O Bodhisatta foi, certa vez, um homem pobre. Quando seu pai morreu, ele sustentou sua mãe. Pouco antes de ela morrer, ela forçou o Bodhisatta a casar-se contra sua vontade. Não muito tempo depois disso, o Bodhisatta decidiu renunciar ao mundo e viver como um asceta. Mas quando ele disse à sua esposa que ela precisava encontrar um emprego e ganhar seu próprio sustento, ela revelou que estava grávida e pediu que ele esperasse até que seu filho nascesse. Ele concordou.

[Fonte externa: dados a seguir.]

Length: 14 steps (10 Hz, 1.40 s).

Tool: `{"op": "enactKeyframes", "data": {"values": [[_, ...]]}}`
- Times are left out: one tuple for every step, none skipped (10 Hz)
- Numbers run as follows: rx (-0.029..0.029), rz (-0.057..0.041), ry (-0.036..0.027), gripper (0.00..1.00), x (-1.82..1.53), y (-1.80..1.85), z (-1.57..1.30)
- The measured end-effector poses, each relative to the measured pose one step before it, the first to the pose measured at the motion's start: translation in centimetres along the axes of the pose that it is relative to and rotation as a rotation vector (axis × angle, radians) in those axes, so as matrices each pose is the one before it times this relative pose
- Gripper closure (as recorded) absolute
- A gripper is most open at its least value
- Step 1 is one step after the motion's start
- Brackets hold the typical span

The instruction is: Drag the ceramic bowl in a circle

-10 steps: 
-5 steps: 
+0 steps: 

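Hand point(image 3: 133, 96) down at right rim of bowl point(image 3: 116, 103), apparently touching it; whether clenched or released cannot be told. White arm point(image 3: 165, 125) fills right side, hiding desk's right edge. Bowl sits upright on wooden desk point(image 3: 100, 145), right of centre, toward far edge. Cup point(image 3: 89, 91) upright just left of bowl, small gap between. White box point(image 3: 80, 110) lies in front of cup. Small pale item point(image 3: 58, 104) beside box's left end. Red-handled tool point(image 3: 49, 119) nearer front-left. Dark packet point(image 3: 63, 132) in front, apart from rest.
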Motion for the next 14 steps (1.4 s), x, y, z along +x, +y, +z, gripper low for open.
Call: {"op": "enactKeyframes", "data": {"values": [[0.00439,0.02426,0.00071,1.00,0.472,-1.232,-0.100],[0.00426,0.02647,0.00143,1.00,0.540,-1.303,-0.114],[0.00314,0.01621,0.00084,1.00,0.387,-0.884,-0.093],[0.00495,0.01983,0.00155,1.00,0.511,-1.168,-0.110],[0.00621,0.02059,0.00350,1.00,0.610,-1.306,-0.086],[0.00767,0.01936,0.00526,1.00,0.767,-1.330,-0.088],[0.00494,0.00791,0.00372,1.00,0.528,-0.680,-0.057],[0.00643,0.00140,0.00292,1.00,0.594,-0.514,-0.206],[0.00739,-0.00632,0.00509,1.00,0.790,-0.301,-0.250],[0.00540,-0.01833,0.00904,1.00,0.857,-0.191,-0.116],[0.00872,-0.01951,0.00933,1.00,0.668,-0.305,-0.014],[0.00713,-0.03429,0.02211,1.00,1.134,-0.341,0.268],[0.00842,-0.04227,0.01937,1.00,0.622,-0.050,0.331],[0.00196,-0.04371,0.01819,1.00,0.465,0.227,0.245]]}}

Após o nascimento, o Bodhisatta anunciou que estava partindo, mas sua esposa pediu que ele ficasse até que seu filho fosse desmamado, e novamente ele concordou. Mas logo depois disso, ela engravidou novamente, e o Bodhisatta sabia que ela lhe pediria mais uma vez para ficar para trás por causa de seu segundo filho, então ele fugiu no meio da noite sem lhe contar. Ele enganou os guardas da cidade e saiu pelo portão principal e foi para o Himalaia. Alegre por ter rompido seus laços familiares, deixando para trás o amor e o desejo, ele atingiu a realização sobrenatural e mais tarde renasceu no céu.
Durante a Vida do Buda
Trinta discípulos do campo visitaram o Buda em seu monastério. Na manhã seguinte, enquanto faziam sua ronda por esmolas, passaram por uma prisão e viram ladrões e assassinos amarrados em correntes e em grande miséria. Eles perguntaram ao Buda se havia algum apego maior do que este. Ele respondeu que o apego de desejar riqueza, comida e família é mil vezes mais forte, e então ele contou esta história para ilustrar seu ponto.
O pai, a mãe, a esposa e o filho do Bodhisatta foram nascimentos anteriores do pai, da mãe de nascimento, da esposa e do filho do Buda.